Again, look at the link I posted earlier. IPv6 current allocation
practices only make it look like IPv4 at the beginning, assuming
all kind of questionable practices (that people are the primary
driver of address allocations).

> I don't know, but I wouldn't be surprised if larger prefixes are handed
> out to those who ask, eg larger ISPs who in turn are handing out /56s to

ISPs are allocated /32, of which /48 is supposed be handed out
to a customer. I've asked for a /48, but got a /56, which is
not a good policy according to recommendations, since I'm supposed
to issue no less than a /64 to end users, because /64 is a built-in
assumption in a number of current practices which would then break.
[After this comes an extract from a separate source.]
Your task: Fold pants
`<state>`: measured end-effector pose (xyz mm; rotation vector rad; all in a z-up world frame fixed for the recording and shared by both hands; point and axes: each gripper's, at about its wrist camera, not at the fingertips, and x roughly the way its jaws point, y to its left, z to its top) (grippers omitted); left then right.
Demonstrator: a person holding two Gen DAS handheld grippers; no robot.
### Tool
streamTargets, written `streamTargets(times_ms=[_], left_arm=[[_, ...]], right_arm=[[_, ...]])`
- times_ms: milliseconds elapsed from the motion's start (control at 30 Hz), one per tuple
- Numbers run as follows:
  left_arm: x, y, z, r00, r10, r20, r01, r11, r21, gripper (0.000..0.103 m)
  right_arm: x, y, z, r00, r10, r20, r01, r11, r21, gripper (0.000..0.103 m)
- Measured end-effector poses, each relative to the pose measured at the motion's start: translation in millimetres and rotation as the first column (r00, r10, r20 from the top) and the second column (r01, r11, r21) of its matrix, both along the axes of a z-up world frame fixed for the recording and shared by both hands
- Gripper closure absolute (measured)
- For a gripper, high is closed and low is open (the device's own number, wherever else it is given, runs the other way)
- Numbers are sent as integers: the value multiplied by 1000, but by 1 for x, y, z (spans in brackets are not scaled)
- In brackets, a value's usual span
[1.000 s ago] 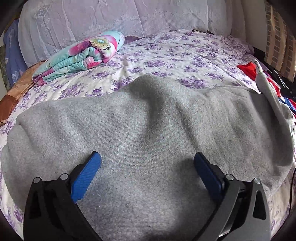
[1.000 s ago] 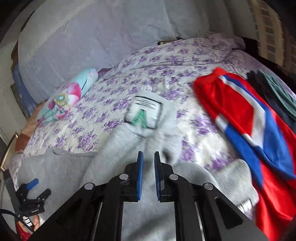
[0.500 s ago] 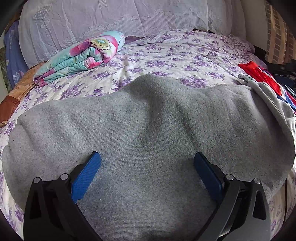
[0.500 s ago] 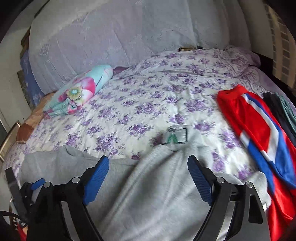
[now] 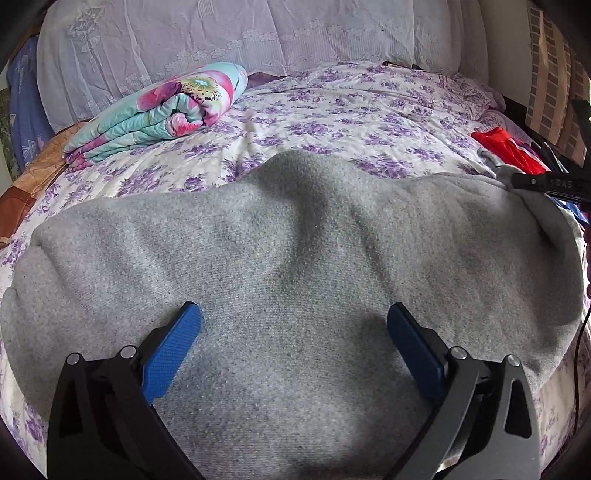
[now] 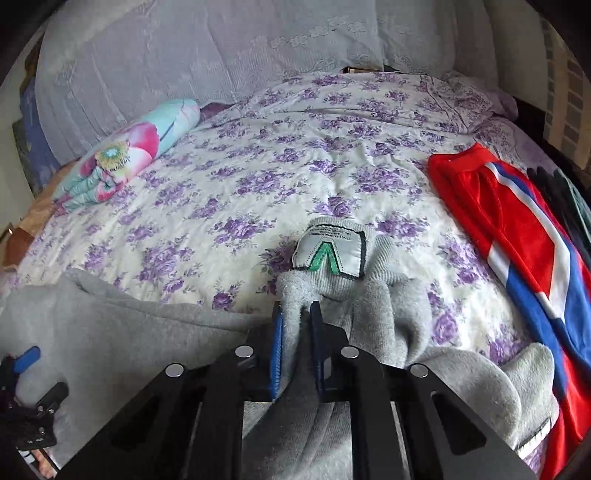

> customers. There is a risk of handing out too large a prefix here just
> like in the early days of IPV4 where they handed out /8s to anyone who
> asked...

Exactly.

> 10^7 just doesn't look like much of a safety margin when you can easily
> imagine reducing that by 10x - 1,000x in the near future?
>
> I think the point is that IPv6 /32s are way beyond current router
> capability, so really the standards backed up to something targeting

Anything which produces exponential memory demand (and router
table growth showed that before classless networks became the
norm, and now show it again) in every piece of core infrastructure
is goin to break. The only way to make a global network scale,
especially when cut-through routing is down the corner is to use
geographic purely local-knowledge routing. You can assume that
a few decades hence this will have to be shoehorned into IPv6,
and you can assume that legacy network assigments will be in
the way. The only way to avoid that is to establish a completely
new protocol, and tunnel legacy IPv6 through it.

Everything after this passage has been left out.